Leaving Skopje, we drove through Macedonia’s wine region and made our way to the edge of the Mariovo region, dotted with deserted stone villages in rugged terrain. The towns we visited were still occupied but nonetheless gave us a glimpse of the region’s quaint, and beautiful, stone architecture, with narrow streets much better suited to walking than driving. We then traveled to Lake Ohrid, staying several days to visit a variety of Byzantine-era churches  scattered up the hill and around the lake. The most memorable was a small church built and brightly painted c. 1280. Through its history, it has been cleaned but never restored or repainted and its interior is absolutely gorgeous.

The final days of our trip took us into Albania through steep hills and gorges. We were heading for Tirana to pick up an AiP team member coming from Canada for the Gjirokastra workshop. That day, Camilla, our other fearless driver – always cool and steady – was behind the wheel. Her cool was put to the test, because as the guide book pointed out, crossing the street in Tirana is not for the faint of heart, and for that matter, neither is driving down the street. We circled the city center with hundreds of other darting, honking drivers, through construction and one-ways, in search of our hotel (Hotel California). I finally jumped out and flagged down a taxi driver, who led us to our destination.

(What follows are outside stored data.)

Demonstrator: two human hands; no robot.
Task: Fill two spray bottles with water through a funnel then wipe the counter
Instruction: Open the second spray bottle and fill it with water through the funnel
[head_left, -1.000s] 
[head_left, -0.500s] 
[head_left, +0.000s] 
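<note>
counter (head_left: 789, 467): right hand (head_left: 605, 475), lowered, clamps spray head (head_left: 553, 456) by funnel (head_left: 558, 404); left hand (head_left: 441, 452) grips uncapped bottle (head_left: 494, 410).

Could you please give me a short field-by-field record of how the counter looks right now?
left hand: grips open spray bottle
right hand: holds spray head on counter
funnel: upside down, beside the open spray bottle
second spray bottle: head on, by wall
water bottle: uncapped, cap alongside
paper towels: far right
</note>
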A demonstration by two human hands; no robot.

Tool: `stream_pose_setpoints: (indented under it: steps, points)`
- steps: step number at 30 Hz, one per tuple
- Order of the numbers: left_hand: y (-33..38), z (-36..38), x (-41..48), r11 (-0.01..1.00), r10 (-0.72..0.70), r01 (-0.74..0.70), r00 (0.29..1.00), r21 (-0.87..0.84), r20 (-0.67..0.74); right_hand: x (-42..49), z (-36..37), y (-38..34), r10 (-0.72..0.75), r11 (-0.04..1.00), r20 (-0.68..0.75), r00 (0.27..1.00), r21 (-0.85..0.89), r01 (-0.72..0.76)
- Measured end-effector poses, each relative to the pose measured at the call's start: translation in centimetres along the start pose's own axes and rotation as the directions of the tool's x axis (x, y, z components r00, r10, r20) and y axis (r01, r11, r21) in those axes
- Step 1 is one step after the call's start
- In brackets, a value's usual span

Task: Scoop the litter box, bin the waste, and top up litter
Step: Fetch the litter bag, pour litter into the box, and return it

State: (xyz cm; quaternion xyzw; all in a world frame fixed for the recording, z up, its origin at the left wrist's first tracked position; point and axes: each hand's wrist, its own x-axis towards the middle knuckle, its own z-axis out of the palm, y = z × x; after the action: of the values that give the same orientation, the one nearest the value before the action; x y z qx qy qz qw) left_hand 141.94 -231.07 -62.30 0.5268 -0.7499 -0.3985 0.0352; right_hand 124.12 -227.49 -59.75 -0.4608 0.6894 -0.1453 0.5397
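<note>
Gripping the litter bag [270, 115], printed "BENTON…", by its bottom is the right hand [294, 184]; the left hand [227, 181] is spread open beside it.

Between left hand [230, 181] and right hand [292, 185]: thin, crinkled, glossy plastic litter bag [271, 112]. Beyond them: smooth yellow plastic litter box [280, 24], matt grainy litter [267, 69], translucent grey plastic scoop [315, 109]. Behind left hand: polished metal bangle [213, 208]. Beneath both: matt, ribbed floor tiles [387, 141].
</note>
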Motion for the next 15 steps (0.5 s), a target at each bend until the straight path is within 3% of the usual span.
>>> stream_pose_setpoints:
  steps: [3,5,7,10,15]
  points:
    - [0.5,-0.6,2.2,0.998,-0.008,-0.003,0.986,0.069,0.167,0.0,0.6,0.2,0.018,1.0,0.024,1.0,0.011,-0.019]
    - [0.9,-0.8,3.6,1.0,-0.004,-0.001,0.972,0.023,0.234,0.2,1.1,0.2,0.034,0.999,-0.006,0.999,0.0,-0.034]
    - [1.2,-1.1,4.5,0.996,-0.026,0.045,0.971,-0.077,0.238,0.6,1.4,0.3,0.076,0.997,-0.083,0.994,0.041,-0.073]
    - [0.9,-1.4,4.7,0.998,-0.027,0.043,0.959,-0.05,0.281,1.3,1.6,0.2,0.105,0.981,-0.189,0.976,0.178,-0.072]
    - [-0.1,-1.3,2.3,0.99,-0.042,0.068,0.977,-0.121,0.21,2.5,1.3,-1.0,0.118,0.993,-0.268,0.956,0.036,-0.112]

We spent a day exploring Tirana, discovering that new development almost completely overwhelms the city’s historic past. To be fair, preservation is extremely difficulty, given the deteriorated condition of buildings – old and new – left without maintenance for many years.

This is the state of architecture in much of Albania, which was confirmed as we headed south through the country. Arriving in Gjirokastra, our group of AiP volunteers joined Cultural Heritage without Borders to deal with this issue by working with the community to save their remarkable heritage. This was a fitting end to the road trip that took us from one end to the other of a  region rich in natural and cultural heritage.